> [Exercise aim]: Since only a count is wanted, work out how many lines in the material below contain the word "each" and return that number.
==============================
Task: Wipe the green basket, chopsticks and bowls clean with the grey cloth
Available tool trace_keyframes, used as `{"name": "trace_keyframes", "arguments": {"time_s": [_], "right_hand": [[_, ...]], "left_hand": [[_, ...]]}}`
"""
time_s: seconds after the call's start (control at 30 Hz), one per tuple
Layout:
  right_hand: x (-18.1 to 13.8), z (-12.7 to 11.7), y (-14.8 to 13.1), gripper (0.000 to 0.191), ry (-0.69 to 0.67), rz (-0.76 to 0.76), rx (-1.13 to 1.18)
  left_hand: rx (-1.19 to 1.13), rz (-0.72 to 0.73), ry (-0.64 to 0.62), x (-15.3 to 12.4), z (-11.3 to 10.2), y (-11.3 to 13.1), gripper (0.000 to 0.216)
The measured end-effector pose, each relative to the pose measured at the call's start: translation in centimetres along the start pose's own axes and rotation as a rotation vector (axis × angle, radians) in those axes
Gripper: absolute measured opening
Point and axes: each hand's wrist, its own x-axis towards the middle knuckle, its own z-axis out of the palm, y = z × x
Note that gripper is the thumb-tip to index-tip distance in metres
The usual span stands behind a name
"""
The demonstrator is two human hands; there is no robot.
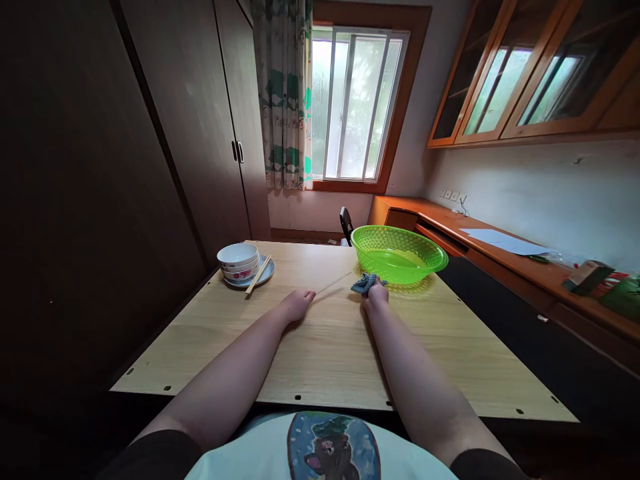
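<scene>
My left hand (299,305) is closed on one end of a thin chopstick (333,285), which points away to the right over the table. In my right hand (376,295) is a bunched grey-blue cloth (365,283), close to the chopstick's far end but apart from it. Just beyond that hand stands a bright green plastic basin (400,260). Left of my left hand, a stack of white bowls (239,261) with a floral pattern sits on a blue-and-white plate (270,272). More chopsticks (259,277) lie across the plate's right rim.
The light wooden table (320,360) has slots along its near edge. Dark wardrobes (200,120) rise on the left. A chair (346,223) stands behind the table. To the right runs an orange desk (435,217) with papers (505,241) and a box (587,277).
</scene>
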Motion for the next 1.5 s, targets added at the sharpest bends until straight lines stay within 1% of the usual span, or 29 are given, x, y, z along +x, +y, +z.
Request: {"name": "trace_keyframes", "arguments": {"time_s": [0.1,0.17,0.2,0.23,0.27,0.3,0.33,0.37,0.4,0.43,0.5,0.57,0.7,0.77,0.83,0.97,1.03,1.13,1.2,1.33,1.4,1.5], "right_hand": [[-1.4,0.5,1.3,0.014,-0.113,0.065,-0.087],[-3.1,1.0,2.7,0.015,-0.232,0.117,-0.171],[-3.9,1.2,3.3,0.017,-0.321,0.152,-0.246],[-4.7,1.2,3.8,0.018,-0.494,0.145,-0.426],[-5.3,1.3,4.2,0.018,-0.624,0.091,-0.596],[-5.6,1.2,4.3,0.02,-0.708,0.005,-0.758],[-5.8,1.2,4.3,0.023,-0.753,-0.098,-0.907],[-5.8,1.1,4.1,0.028,-0.742,-0.201,-1.015],[-5.6,1.1,3.9,0.034,-0.695,-0.289,-1.085],[-5.3,1.0,3.5,0.039,-0.629,-0.35,-1.116],[-4.6,1.0,2.9,0.04,-0.501,-0.399,-1.065],[-3.9,1.1,2.5,0.037,-0.411,-0.389,-0.915],[-3.1,1.2,2.1,0.039,-0.301,-0.294,-0.596],[-3.0,1.2,1.8,0.04,-0.255,-0.282,-0.486],[-3.0,1.1,1.5,0.04,-0.226,-0.309,-0.422],[-3.1,1.2,0.8,0.04,-0.217,-0.429,-0.386],[-3.3,1.3,0.4,0.04,-0.179,-0.502,-0.359],[-3.6,1.3,-0.1,0.039,-0.094,-0.631,-0.321],[-3.9,1.1,-0.4,0.036,-0.095,-0.744,-0.394],[-4.5,0.6,-0.4,0.028,-0.233,-0.968,-0.804],[-4.6,0.5,-0.3,0.026,-0.307,-0.996,-0.957],[-4.2,0.3,-0.1,0.025,-0.361,-0.925,-1.113]], "left_hand": [[-0.01,-0.046,0.084,0.3,-0.1,-0.3,0.035],[-0.017,-0.058,0.126,0.5,0.0,-0.3,0.035],[-0.018,-0.057,0.14,0.5,0.0,-0.3,0.035],[-0.019,-0.053,0.15,0.5,0.1,-0.2,0.034],[-0.02,-0.046,0.153,0.5,0.2,-0.2,0.033],[-0.02,-0.038,0.152,0.5,0.3,-0.1,0.032],[-0.021,-0.029,0.147,0.4,0.4,-0.1,0.031],[-0.021,-0.021,0.14,0.4,0.4,0.0,0.03],[-0.02,-0.014,0.132,0.3,0.4,0.1,0.03],[-0.017,-0.008,0.124,0.2,0.5,0.1,0.03],[-0.009,0.007,0.101,0.2,0.5,0.2,0.031],[-0.002,0.029,0.072,0.2,0.5,0.2,0.032],[0.002,0.067,0.027,0.3,0.6,0.2,0.032],[0.004,0.071,0.018,0.3,0.7,0.1,0.031],[0.006,0.064,0.018,0.2,0.8,0.1,0.031],[0.002,0.007,0.057,0.3,0.9,-0.1,0.03],[-0.003,-0.05,0.116,0.6,0.9,-0.4,0.029],[-0.007,-0.155,0.211,1.1,1.0,-1.0,0.036],[-0.01,-0.203,0.238,1.3,1.1,-1.3,0.037],[-0.01,-0.217,0.232,1.2,1.2,-1.1,0.034],[-0.003,-0.205,0.223,0.9,1.3,-0.8,0.033],[0.009,-0.187,0.21,0.6,1.4,-0.4,0.032]]}}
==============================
> [Solution to this problem]: 2